Great find! Yes, as lactic acid is an easily available precursor this makes another listed goodie available to the masses with a little inginuity. All you lactating women run & hide now....
  As a last resort there is a Bozakium way to lactic acid form dead stuff: Lactic acid is produced in muscles when they lack enough oxygen for the work they are called upon for and begin anaerobic metabolism. It is lactic acid buildup that produces cramps during intense exercise. If one were to, say, chase an animal to exhaustion, then immediately amputate  the legs and diaphram & associated muscles, the lactic acid could be extracted & distilled to purity.I'ts a bit round-about and labour intensive, but it's tough to put exhausted roadkill on the schedule 1 list.......For extra yield, make it a pregnant animal and get that milk. I'm sure the animal rights people will hate me for this, so to be PC, find one that was just chased down and killed by its natural predators, then scare them off. I'm sure the wolves wont mind you stealing a hunk of their fresh caribou......

[Osmium]

Thanks, what a nice procedure for a few millimoles of lactic acid...  

[Bozakium]

It's just nice to know there are alternatives for the insane......    

[cilliersb]

How about this one:

Find an alchoholic, he should have a vitamin b1 deficiency because of his habit. Make him drunk, inject him with pure glucose and he should produce shitloads of lactic acid until he dies from "Lactic acidosis"
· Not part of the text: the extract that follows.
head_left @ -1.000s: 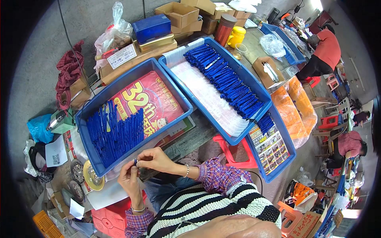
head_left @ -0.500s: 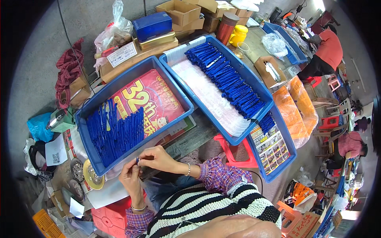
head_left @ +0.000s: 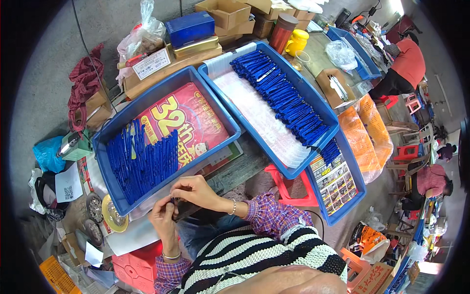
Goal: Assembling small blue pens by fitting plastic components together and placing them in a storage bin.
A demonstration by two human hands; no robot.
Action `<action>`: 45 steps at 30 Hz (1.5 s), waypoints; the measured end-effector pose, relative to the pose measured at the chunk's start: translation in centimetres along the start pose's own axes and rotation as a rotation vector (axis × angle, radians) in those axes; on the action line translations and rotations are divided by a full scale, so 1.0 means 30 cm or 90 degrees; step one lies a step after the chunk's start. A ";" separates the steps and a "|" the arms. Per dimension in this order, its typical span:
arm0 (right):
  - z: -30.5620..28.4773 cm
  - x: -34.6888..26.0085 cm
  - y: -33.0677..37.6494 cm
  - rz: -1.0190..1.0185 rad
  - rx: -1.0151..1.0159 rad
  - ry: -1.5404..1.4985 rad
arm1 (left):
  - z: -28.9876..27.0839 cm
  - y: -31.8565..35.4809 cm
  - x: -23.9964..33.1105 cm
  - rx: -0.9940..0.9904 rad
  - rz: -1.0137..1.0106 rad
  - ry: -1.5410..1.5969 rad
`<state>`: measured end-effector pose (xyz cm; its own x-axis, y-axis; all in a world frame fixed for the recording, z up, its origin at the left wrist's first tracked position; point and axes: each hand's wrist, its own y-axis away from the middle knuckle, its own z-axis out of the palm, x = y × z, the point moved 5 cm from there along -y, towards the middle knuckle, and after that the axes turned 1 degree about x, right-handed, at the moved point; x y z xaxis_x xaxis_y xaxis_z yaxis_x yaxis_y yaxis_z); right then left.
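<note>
My left hand (head_left: 164,215) and my right hand (head_left: 195,191) meet at the near edge of the left blue tray (head_left: 234,133). Fingers of both are pinched together around something small and dark, mostly hidden by the fingertips, so its kind cannot be made out. Inside that tray, slim blue stick-like pieces (head_left: 142,164) lie side by side on a red printed sheet (head_left: 208,117). A second blue tray (head_left: 290,172), to the right, holds a long row of similar blue pieces (head_left: 279,95) on white lining.
Beside the left tray stand a yellow dish (head_left: 115,220) and dark dishes of small parts (head_left: 94,208). A third blue tray (head_left: 338,210) sits lower right, near a red stool (head_left: 293,188). Boxes (head_left: 223,17) line the back. A person in red (head_left: 409,63) is far right.
My right hand's fingers have shifted slightly up and the dark thing is less visible between the fingertips. The trays and the pieces in them lie as before.
</note>
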<state>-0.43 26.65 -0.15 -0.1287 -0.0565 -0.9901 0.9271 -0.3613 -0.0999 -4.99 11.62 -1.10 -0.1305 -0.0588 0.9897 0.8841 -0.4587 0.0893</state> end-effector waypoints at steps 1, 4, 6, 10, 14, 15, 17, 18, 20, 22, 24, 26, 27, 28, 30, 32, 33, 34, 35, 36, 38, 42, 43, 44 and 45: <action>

Now just extract this from the corpse!

Obviously just kidding guys, but this is what happens if you get too much glucose in your blood and you have a Vitamin B1 shortage.

HeHe

[Rhodium]

Okay, this is fun an all, but please keep this thread on topic and don't post any silly methods using alcoholics or corpses for the preparation of precursors (even if it is very common to use alcoholics to prepare precursors, but usually it is done by themselves, and not by someone else extracting their bodily fluids).